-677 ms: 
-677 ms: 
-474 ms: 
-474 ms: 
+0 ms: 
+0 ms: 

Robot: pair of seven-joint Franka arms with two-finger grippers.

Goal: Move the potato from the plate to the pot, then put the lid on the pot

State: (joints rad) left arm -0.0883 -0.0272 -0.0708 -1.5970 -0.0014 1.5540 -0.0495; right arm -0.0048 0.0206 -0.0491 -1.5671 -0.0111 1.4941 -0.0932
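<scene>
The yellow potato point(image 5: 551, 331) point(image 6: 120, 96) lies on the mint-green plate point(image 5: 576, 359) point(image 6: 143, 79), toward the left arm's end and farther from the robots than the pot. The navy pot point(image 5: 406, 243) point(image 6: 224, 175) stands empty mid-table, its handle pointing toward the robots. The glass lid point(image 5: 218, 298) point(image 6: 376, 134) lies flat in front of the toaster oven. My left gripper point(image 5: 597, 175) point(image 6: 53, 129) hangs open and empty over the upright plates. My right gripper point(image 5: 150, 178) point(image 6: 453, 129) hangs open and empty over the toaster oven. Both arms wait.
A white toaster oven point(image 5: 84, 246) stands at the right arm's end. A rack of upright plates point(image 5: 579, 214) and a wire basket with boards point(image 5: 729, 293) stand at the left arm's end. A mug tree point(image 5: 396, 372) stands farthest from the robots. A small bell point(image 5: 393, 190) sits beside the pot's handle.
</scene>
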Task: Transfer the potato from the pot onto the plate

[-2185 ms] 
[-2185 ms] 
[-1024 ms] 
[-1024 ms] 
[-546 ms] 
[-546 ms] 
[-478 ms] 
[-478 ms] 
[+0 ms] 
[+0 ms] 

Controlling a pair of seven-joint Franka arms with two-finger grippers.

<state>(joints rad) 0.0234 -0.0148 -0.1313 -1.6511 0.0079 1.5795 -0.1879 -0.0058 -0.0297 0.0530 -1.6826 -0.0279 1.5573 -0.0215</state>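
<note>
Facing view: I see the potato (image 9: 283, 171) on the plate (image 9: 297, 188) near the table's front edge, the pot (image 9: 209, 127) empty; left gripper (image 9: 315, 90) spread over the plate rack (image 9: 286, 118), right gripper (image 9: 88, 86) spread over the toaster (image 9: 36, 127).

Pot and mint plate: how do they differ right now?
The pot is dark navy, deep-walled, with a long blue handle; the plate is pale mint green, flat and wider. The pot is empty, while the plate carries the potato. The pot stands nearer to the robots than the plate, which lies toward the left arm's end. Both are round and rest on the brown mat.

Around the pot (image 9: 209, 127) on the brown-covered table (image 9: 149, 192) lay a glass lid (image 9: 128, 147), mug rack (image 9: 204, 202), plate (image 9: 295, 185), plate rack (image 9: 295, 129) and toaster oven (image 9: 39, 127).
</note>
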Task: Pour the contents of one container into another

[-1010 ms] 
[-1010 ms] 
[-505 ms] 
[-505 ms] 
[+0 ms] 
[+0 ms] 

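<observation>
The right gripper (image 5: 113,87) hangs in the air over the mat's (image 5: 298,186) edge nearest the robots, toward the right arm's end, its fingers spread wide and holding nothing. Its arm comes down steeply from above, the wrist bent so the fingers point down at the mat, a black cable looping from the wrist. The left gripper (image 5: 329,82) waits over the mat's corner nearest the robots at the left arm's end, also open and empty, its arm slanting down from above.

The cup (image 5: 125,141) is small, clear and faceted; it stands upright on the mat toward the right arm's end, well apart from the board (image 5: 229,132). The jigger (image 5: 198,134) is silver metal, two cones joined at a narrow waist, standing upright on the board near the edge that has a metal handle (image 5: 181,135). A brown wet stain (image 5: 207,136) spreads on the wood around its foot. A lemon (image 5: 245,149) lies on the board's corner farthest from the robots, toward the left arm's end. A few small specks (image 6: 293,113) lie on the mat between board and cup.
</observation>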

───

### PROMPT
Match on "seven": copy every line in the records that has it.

### EXERCISE SOLUTION
Robot: pair of seven-joint Franka arms with two-finger grippers.
Controlling a pair of seven-joint Franka arms with two-finger grippers.

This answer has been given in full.